Problem: Keycloak "ERR_TOO_MANY_REDIRECTS" Behind HAProxy

Keycloak “ERR_TOO_MANY_REDIRECTS” Behind HAProxy

Problem

The Keycloak administration console is not accessible from enxternal network when accessed through HAProxy, the browser returns ERR_TOO_MANY_REDIRECTS, preventing access to the application.

The issue can be reproduced using curl, which reveals an endless sequence of HTTP 301 redirects. Instead, the behavior indicates a reverse proxy configuration issue, most likely related to the communication between HAProxy and the backend service.

When accessed externally, the browser displayed:

ERR_TOO_MANY_REDIRECTS


Root Cause

HAProxy backend configuration:

server <redacted-server-name> <redacted-private-ip>:80 id 108

If the intended configuration is to forward requests with:

X-Forwarded-Proto: https
X-Forwarded-Port: 443

the question arises:

If HAProxy explicitly forwards the request as HTTPS on port 443, why is the backend server configured to use HTTP (port 80)?


Investigation

The browser reported “ERR_TOO_MANY_REDIRECTS”, which could also be reproduced using curl.

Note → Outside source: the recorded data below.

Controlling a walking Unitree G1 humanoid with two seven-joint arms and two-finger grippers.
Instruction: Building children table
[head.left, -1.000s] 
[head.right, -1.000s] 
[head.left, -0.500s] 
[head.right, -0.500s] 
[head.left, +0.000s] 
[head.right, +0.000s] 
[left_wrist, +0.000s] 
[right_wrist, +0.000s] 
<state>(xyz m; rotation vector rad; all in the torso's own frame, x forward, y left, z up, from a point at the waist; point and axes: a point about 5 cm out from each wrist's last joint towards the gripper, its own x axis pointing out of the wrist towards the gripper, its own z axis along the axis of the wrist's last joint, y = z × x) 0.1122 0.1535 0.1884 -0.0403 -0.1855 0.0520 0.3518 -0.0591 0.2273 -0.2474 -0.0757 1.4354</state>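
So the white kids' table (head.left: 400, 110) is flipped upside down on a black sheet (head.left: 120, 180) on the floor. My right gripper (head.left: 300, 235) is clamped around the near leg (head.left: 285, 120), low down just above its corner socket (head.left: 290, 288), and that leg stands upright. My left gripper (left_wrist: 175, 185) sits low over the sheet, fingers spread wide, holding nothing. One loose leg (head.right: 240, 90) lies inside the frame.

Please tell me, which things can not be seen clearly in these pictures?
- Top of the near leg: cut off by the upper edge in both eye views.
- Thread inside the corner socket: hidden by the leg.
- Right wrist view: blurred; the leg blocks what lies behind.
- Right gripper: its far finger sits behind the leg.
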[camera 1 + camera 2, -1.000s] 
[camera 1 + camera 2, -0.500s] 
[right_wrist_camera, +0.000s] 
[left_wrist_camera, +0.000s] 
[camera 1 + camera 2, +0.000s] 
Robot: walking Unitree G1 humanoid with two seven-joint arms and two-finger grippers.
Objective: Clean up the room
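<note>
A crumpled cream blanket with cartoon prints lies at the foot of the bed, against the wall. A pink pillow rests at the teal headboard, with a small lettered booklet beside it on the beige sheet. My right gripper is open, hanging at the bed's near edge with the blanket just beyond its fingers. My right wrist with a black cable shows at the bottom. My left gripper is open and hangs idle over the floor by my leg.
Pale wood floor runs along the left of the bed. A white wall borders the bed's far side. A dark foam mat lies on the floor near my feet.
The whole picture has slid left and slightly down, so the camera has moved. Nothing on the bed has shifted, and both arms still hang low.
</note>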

curl -I https://<redacted-hostname>/admin/master/console/ -L

Output (excerpt):

HTTP/2 301
Server: Apache
Location: https://<redacted-hostname>/admin/master/console/

HTTP/2 301
Server: Apache
Location: https://<redacted-hostname>/admin/master/console/

HTTP/2 301
Server: Apache
Location: https://<redacted-hostname>/admin/master/console/

...

curl: (47) Maximum (50) redirects followed

Since direct access and authentication were working internally, as described, the issue did not initially appear to be caused by a UCS or Keycloak misconfiguration.

Is it possible to configure the HAProxy backend to send the X-Forwarded-Proto header?

When performing the following test:

curl -I \
  -H "X-Forwarded-Proto: https" \
  https://<redacted-hostname>/admin/master/console/

the redirect loop no longer occurred.

Please verify the HAProxy backend configuration for the Keycloak service and ensure the forwarding headers are configured as follows:

backend keycloak_backend
    http-request set-header X-Forwarded-Proto https
    http-request set-header X-Forwarded-Port 443

    # Optional but recommended
    http-request set-header X-Forwarded-For %[src]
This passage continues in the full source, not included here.